▸ TASK REQUIREMENTS:
Exactly the lines starting at the line containing "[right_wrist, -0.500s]" and ending at the line containing "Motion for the" are to be written out from the listing below, both included.
--------------------------------------------------
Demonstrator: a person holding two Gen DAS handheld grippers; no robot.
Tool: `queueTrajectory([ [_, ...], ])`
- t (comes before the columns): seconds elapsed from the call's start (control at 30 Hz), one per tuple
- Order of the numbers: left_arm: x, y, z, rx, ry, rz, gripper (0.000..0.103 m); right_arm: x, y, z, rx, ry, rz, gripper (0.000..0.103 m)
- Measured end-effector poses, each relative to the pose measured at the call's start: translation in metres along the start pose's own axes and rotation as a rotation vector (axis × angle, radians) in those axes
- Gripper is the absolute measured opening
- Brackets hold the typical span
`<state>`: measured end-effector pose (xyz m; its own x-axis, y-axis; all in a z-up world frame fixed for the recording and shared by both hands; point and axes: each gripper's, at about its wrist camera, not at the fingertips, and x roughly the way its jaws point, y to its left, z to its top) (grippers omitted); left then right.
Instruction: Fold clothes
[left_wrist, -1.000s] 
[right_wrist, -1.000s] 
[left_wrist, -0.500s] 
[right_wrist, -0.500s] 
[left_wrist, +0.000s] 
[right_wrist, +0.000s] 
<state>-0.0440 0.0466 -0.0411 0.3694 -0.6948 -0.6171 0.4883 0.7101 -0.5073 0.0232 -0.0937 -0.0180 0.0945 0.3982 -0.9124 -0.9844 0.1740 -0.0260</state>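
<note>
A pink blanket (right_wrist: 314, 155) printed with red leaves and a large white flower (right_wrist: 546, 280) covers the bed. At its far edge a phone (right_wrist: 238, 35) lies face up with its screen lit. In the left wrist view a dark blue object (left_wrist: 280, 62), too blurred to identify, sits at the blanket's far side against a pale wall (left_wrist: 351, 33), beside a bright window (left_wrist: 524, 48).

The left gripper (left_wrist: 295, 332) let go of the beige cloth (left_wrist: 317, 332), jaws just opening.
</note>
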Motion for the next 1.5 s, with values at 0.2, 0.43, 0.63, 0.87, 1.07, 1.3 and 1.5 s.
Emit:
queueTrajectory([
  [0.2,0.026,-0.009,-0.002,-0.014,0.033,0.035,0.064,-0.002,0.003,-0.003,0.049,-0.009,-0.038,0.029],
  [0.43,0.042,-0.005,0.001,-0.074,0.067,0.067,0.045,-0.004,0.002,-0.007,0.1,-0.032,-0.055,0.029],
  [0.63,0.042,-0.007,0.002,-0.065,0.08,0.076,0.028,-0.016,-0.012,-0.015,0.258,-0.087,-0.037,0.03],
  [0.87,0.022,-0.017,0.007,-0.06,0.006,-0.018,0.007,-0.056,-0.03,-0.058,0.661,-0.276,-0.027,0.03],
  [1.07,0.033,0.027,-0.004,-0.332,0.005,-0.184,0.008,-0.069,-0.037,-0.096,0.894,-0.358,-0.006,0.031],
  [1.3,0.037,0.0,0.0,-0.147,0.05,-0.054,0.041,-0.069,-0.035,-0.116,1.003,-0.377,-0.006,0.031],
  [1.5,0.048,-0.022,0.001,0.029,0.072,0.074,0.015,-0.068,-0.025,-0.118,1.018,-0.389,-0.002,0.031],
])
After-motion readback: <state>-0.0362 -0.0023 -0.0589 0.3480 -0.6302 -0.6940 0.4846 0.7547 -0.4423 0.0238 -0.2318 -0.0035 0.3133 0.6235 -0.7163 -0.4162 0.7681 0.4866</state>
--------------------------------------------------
▸ EXERCISE OUTPUT:
[right_wrist, -0.500s] 
[left_wrist, +0.000s] 
[right_wrist, +0.000s] 
<state>-0.0440 0.0466 -0.0411 0.3694 -0.6948 -0.6171 0.4883 0.7101 -0.5073 0.0232 -0.0937 -0.0180 0.0945 0.3982 -0.9124 -0.9844 0.1740 -0.0260</state>
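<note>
A pink blanket (right_wrist: 314, 155) printed with red leaves and a large white flower (right_wrist: 546, 280) covers the bed. At its far edge a phone (right_wrist: 238, 35) lies face up with its screen lit. In the left wrist view a dark blue object (left_wrist: 280, 62), too blurred to identify, sits at the blanket's far side against a pale wall (left_wrist: 351, 33), beside a bright window (left_wrist: 524, 48).

The left gripper (left_wrist: 295, 332) let go of the beige cloth (left_wrist: 317, 332), jaws just opening.
</note>
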Motion for the next 1.5 s, with values at 0.2, 0.43, 0.63, 0.87, 1.07, 1.3 and 1.5 s.

The output requires no further additions.